- _Work to be completed_: From the first line to the last, retype the listing without any alteration.

----------------------------------------

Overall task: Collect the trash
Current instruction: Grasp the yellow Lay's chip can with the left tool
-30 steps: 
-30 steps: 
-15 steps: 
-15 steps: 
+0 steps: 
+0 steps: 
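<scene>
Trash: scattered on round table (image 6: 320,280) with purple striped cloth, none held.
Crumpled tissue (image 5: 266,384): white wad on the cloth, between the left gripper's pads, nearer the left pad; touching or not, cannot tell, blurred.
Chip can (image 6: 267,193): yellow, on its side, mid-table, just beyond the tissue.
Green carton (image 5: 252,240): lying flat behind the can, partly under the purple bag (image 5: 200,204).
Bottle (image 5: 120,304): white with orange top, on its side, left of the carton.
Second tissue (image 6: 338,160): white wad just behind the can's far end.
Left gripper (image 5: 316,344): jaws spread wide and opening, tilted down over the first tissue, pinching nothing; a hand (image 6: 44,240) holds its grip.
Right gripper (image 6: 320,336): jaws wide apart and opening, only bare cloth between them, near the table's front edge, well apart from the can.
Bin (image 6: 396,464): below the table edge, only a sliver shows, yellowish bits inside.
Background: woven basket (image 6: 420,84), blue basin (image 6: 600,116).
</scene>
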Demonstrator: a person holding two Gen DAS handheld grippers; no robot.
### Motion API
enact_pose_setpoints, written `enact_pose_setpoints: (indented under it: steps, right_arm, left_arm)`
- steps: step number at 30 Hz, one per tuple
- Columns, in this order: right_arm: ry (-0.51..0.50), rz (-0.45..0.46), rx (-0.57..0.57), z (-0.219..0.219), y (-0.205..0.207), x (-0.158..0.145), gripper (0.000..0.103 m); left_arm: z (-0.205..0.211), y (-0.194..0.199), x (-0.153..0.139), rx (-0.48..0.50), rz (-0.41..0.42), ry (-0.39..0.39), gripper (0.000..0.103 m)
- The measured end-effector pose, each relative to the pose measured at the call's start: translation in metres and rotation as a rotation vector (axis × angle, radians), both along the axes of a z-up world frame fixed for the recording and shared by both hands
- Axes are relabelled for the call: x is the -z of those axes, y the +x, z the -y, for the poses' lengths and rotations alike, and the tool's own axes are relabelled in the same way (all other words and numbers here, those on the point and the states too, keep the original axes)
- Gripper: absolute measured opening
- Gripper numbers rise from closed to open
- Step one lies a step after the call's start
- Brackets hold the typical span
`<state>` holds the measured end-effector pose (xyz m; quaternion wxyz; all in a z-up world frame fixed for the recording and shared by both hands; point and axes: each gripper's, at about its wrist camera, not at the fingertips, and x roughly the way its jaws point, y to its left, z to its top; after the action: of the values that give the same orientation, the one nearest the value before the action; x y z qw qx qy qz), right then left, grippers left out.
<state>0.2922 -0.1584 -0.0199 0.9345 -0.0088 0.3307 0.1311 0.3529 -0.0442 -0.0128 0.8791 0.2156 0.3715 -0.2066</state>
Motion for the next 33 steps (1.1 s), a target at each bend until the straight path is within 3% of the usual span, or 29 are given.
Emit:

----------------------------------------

- _Response area_:
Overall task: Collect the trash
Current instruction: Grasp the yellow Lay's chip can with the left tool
-30 steps: 
-30 steps: 
-15 steps: 
-15 steps: 
+0 steps: 
+0 steps: 
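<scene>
Trash: scattered on round table (image 6: 320,280) with purple striped cloth, none held.
Crumpled tissue (image 5: 266,384): white wad on the cloth, between the left gripper's pads, nearer the left pad; touching or not, cannot tell, blurred.
Chip can (image 6: 267,193): yellow, on its side, mid-table, just beyond the tissue.
Green carton (image 5: 252,240): lying flat behind the can, partly under the purple bag (image 5: 200,204).
Bottle (image 5: 120,304): white with orange top, on its side, left of the carton.
Second tissue (image 6: 338,160): white wad just behind the can's far end.
Left gripper (image 5: 316,344): jaws spread wide and opening, tilted down over the first tissue, pinching nothing; a hand (image 6: 44,240) holds its grip.
Right gripper (image 6: 320,336): jaws wide apart and opening, only bare cloth between them, near the table's front edge, well apart from the can.
Bin (image 6: 396,464): below the table edge, only a sliver shows, yellowish bits inside.
Background: woven basket (image 6: 420,84), blue basin (image 6: 600,116).
</scene>
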Demonstrator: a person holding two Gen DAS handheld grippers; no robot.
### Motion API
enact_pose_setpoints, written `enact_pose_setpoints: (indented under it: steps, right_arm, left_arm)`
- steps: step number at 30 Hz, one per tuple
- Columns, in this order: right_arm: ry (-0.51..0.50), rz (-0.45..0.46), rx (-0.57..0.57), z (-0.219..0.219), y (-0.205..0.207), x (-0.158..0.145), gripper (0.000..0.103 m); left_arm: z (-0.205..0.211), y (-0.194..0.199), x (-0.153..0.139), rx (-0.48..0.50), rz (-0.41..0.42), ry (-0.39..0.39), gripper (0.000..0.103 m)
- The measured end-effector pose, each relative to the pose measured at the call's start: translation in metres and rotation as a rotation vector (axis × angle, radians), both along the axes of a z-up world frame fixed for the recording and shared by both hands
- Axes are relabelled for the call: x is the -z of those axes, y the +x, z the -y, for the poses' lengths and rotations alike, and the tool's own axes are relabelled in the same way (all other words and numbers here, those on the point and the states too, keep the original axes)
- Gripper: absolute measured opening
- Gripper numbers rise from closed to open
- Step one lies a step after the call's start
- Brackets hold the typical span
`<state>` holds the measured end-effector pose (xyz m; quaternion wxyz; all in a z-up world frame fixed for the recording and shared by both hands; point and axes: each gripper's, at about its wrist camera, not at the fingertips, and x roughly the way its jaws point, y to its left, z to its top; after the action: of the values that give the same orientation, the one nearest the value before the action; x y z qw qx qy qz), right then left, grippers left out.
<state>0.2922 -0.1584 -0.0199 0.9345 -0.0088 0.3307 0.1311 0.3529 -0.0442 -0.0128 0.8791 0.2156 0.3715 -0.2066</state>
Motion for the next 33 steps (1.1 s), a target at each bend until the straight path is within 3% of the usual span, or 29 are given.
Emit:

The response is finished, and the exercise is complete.